For more than two decades, A. Mark Smith has been editing and translating a seven-part optical treatise titled “De aspectibus,” or “On Visual Appearances,” written by a medieval mathematician named Alhacen.
According to Smith, Alhacen — an “ingenious and savvy” Arab who lived around 965 to 1041 — played a crucial role in developing the field of what is today known as optics. Alhacen’s theories survived from roughly 1200, when his treatise was translated into Latin, until about 1600, when they were recast by Johannes Kepler, whose work, Smith says, had “enormous consequences in science and philosophy.”

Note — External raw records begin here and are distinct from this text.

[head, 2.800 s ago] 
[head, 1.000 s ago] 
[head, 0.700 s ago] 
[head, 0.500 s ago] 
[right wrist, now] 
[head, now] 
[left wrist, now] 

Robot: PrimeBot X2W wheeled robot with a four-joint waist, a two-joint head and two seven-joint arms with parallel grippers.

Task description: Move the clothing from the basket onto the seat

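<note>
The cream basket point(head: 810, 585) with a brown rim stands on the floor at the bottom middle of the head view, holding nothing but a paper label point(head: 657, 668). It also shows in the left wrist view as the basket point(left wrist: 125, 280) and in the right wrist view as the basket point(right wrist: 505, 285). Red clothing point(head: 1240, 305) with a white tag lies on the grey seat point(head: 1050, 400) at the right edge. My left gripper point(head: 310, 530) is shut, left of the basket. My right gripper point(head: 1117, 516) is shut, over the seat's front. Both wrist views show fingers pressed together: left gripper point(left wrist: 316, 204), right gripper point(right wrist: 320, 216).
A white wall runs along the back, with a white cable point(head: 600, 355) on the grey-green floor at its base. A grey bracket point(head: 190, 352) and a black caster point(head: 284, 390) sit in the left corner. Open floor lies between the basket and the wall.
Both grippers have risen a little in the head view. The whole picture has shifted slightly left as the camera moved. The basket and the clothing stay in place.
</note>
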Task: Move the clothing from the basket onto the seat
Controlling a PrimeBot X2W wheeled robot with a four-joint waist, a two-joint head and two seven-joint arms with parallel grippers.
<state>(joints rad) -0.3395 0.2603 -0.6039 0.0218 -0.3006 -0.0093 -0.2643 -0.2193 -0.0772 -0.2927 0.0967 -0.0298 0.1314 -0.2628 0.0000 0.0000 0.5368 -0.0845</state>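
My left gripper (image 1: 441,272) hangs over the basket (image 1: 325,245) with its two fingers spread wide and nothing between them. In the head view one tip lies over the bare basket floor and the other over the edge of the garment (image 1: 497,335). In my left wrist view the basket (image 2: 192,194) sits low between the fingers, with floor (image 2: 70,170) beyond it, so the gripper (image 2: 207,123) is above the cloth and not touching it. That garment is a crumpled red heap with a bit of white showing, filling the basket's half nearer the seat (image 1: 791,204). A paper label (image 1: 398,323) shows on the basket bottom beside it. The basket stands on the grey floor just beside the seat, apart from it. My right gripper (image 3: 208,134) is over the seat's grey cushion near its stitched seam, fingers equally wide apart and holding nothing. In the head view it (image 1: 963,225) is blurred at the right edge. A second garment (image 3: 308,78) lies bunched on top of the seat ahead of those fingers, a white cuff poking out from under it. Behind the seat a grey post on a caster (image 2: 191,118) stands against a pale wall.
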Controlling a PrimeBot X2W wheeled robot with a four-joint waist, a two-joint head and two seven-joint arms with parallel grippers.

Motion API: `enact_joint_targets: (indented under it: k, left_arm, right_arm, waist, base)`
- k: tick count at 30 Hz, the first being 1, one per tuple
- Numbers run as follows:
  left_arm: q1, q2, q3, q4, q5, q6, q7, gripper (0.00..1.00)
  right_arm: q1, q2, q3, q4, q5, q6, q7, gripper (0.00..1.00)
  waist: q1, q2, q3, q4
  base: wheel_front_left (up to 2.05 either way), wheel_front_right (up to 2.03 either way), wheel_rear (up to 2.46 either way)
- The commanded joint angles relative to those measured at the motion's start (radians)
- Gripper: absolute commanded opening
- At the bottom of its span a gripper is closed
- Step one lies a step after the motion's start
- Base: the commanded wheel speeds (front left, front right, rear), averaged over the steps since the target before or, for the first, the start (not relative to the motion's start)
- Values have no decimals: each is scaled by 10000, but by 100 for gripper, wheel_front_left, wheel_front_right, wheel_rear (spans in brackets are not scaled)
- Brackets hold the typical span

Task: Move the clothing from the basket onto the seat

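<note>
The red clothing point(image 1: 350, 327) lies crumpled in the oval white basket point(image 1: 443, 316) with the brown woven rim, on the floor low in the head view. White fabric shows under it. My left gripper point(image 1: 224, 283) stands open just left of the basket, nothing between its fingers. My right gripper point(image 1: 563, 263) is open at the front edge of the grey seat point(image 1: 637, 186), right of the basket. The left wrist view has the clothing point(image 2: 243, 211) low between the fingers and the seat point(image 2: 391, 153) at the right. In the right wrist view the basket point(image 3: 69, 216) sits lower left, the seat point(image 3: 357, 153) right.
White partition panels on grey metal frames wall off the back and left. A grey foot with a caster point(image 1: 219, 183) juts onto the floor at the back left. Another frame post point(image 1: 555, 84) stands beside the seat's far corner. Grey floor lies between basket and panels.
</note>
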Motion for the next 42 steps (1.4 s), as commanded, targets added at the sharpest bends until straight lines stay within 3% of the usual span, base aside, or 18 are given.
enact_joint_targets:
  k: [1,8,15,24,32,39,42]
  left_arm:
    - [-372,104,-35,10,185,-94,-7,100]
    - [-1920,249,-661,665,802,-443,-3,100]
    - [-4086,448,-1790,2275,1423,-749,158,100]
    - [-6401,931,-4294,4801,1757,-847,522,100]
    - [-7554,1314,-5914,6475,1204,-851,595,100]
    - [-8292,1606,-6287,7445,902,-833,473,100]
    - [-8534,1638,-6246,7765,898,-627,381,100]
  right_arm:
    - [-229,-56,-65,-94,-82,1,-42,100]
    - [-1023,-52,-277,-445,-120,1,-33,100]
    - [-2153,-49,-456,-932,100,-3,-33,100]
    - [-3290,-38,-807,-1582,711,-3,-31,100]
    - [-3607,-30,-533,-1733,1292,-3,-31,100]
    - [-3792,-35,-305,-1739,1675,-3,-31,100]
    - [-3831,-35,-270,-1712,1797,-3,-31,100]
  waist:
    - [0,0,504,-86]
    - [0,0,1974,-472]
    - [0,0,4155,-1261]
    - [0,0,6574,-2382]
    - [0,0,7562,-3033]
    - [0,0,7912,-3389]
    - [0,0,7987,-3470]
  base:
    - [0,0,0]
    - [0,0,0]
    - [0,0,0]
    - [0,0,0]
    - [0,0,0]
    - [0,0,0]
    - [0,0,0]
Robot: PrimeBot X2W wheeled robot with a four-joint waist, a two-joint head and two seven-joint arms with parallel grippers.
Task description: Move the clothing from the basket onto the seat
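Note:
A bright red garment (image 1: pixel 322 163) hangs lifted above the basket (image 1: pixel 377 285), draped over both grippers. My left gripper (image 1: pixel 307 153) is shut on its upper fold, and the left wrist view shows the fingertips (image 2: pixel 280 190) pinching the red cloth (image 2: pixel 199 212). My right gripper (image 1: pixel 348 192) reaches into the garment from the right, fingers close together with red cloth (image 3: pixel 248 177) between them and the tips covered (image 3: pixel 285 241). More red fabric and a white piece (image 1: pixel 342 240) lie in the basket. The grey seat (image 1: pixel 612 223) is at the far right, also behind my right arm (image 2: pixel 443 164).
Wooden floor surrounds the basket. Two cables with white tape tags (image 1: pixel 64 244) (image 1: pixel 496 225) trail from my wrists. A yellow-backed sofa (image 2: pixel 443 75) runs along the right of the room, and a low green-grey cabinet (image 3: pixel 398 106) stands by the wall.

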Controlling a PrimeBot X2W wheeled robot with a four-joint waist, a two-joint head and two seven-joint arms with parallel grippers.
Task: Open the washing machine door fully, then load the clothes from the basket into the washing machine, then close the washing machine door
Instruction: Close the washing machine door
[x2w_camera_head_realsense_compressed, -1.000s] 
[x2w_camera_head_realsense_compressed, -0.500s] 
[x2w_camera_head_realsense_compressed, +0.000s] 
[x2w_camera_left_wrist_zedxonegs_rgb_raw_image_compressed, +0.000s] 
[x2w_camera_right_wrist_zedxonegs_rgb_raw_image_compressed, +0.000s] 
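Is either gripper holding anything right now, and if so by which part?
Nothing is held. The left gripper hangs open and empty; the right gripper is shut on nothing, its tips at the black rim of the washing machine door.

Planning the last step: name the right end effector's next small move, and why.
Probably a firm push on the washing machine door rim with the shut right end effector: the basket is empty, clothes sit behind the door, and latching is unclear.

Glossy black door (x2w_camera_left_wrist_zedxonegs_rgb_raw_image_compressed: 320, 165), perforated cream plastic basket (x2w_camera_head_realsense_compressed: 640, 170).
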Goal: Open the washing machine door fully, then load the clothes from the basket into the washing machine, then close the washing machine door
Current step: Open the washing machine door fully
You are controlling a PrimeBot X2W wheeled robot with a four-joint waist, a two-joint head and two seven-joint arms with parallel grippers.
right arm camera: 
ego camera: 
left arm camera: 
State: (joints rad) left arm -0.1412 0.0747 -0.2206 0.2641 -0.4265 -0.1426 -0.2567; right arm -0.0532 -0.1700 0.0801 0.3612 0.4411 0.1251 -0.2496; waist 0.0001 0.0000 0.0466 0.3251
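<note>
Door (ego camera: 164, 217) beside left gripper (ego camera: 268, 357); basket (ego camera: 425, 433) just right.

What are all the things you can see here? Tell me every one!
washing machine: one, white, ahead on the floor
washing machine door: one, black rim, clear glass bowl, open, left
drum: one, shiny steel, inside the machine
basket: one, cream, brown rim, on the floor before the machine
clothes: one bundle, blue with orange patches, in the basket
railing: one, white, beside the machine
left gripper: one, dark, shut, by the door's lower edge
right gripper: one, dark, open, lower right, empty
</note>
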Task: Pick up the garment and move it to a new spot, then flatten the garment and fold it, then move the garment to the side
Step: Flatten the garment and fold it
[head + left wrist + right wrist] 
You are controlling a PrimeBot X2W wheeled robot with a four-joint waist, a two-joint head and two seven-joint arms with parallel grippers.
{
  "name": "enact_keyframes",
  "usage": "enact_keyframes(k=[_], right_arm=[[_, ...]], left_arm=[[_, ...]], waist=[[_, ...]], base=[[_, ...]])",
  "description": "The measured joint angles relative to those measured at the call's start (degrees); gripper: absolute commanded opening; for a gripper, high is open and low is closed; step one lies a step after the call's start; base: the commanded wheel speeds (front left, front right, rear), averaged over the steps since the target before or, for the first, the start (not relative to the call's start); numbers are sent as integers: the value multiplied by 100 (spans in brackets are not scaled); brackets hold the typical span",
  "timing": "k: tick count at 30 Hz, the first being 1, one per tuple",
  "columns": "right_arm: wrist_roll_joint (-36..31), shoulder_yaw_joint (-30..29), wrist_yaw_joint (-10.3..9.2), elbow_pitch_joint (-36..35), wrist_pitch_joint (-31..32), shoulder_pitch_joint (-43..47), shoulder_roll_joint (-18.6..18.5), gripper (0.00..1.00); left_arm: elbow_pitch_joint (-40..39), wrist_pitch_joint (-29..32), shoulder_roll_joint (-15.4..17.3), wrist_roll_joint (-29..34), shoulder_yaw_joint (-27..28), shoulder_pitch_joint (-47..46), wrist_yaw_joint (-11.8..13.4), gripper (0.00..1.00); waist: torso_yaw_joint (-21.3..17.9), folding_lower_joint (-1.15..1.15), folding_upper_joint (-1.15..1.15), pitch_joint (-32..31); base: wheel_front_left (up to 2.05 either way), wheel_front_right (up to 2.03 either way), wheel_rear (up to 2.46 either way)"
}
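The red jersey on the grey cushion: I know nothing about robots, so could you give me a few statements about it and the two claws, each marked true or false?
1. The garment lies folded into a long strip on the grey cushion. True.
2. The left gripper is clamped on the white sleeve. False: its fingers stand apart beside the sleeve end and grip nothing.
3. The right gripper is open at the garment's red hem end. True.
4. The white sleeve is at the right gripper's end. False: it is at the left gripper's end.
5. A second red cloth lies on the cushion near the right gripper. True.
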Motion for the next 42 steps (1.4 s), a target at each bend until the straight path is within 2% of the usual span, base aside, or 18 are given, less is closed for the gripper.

Last year, Smith was awarded a Curators’ Professorship for his translation of the first five parts of Alhacen’s book. Now, the John Simon Guggenheim Memorial Foundation has recognized his work with a 2007 Fellowship.
Smith, who has been published in “The American Historical Review,” “Arabic Sciences and Philosophy,” “Archive for History of Exact Sciences” and “Isis,” describes Alhacen’s optical work as a broad synthesis of theory, visual anatomy and the psychology of perception.
“It’s basically about visual perception, not the physics of light,” Smith said.
Consisting of about 200,000 words, “De aspectibus” was originally composed in Arabic, titled “Kitab al-Manazir,” or “Book of Optics,” by Ibn al-Haytham in the early 11th century. Around 1200, it was translated into Latin under the title “De aspectibus” and attributed to Alhacen.
Seventeen different manuscript versions of the treatise were distributed throughout Europe, from the mid-13th to the late-15th century. Smith said he’s completed most of the edition and translation, which will fill eight volumes when finished. Half of Alhacen’s texts are geometric proofs, and the translation is difficult because of the abbreviations and some incorrect mathematical figures in the manuscripts, Smith said.
In a review of Smith’s translation of Alhacen’s first three books, Glen M. Cooper, of Brigham Young University, said the work “contributes to our understanding of the development of optics, a discipline of immense importance in the history of science.”
Smith attributes his interest in medieval history and the history of science to the Great Books Program he was exposed to when he was attending St. John’s College in Maryland. Developed in Chicago to promote cultural literacy, the Great Books Program holds that there are certain key works in the Western canon, from Homer, Euclid and Kant, up to Alfred North Whitehead, that students must read to become well-rounded individuals.
So although Smith went to college to study Descartes, he “became smitten with medieval works” and became a “medievalist,” in part because of the influence of a mentor who worked on medieval intellectual history.
A professor at the University of California-Riverside before coming to MU in 1986, Smith teaches courses in medieval history as well as the history of science from antiquity to the late-Enlightenment period. The grant from the Guggenheim Foundation will allow him to travel over the summer to continue his study of the original texts, which are located all over Europe, from Italy to Scotland.
Jonathan Sperber, chairman of the history department at MU, called Smith “internationally renowned” for his work and said that although his work is “seemingly specialized, it has wider ramifications, from science to technology to Renaissance art.”
Smith is one of 19 MU faculty members to win a Guggenheim Fellowship, which was established by U.S. Sen. Simon Guggenheim in 1925 to “further the development of scholars and artists by assisting them to engage in research in any field of knowledge and creation in any of the arts.” The foundation has awarded more than $256 million to more than 16,250 scholars in more than 78 different fields. Previous fellows include a number of Nobel, Pulitzer and other prize winners.